The CHIEF AI tool was initially trained on 15 million unlabeled images before being trained on 60,000 whole-slide images of tissues of multiple forms of cancer. By training the model to look at both the whole image and specific sections of an image it learns to relate changes in one region to the overall context. This enabled a more holistic interpretation of the images.

The model was then tested on 19,400 whole-slide images from 32 independent datasets originating from 24 different hospitals across the world.

How will CHIEF AI Be Used?

The results of CHIEF AI testing add to the evidence that an AI-powered revolution is coming to healthcare, enhancing clinicians' abilities to identify and evaluate cancer as well as being able to tell earlier on if specific patients may not respond well to certain therapies.

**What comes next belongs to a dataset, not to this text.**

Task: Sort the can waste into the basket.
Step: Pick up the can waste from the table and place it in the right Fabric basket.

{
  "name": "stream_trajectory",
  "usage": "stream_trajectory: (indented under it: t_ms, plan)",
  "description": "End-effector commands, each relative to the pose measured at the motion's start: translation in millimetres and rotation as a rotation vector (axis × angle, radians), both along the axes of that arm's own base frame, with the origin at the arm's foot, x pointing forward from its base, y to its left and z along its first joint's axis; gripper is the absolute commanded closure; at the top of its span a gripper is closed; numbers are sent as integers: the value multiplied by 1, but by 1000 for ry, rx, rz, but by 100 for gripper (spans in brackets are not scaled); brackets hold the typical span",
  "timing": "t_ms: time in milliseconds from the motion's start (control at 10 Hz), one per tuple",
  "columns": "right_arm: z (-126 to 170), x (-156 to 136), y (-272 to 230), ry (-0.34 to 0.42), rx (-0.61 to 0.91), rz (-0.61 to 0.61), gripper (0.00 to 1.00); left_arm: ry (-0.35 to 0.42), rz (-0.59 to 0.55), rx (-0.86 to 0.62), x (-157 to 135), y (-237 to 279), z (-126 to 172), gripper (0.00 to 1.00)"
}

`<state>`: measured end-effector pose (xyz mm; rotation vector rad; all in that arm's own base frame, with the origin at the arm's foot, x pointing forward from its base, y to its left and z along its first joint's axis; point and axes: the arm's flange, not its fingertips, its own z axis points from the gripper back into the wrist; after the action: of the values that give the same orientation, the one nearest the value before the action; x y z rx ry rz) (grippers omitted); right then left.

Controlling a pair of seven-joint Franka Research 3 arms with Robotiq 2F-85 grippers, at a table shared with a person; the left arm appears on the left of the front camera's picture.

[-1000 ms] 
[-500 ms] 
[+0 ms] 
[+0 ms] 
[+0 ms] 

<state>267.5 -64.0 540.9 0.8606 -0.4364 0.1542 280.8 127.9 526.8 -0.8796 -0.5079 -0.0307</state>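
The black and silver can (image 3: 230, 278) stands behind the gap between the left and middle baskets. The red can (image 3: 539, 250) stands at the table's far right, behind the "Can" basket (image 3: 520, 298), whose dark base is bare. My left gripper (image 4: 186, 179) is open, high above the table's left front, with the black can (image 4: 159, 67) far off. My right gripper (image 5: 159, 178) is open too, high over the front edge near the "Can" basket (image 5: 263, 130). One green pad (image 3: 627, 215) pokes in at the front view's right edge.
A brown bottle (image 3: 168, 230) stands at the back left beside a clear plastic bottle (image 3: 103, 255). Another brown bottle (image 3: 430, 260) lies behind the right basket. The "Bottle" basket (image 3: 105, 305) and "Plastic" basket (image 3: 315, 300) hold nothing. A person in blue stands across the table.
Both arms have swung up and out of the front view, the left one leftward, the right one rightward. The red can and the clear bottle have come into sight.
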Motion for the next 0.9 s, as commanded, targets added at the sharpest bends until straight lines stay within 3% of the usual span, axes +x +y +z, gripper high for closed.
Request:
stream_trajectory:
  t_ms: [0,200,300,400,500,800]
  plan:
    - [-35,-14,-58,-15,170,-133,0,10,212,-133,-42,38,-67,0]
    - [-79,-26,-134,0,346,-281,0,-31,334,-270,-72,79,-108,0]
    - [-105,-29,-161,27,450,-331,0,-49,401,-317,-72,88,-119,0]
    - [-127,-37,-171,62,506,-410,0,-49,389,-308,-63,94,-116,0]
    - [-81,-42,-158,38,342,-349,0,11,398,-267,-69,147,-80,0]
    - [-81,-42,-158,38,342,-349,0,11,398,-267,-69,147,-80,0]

Pending further testing, CHIEF AI will potentially revolutionize cancer detection and diagnosis. This, for example, would include screening for :

  • cancer by analyzing mammograms to detect early-stage tumours.
  • Lung cancer by analyzing CT scans to identify lung nodules that may be cancerous.
  • Prostate cancer by analyzing MRI images to detect prostate cancer.
  • Skin cancer by analyzing images of skin lesions to detect melanoma.

What is next for CHIEF AI?

Before CHIEF is released publicly, the Harvard Medical School team plans to further refine the model's performance and augment its capabilities further.

This will include conducting additional training that will mean the model can be used for rare diseases and non-cancer issues. This expanded training will also include more samples from malignant tissues before cells become fully cancerous.

By feeding the model more molecular data it will be better able to identify cancers with different levels of aggressiveness. The model will also be intentionally trained to predict the benefits and drawbacks of new cancer treatments alongside other standard treatments.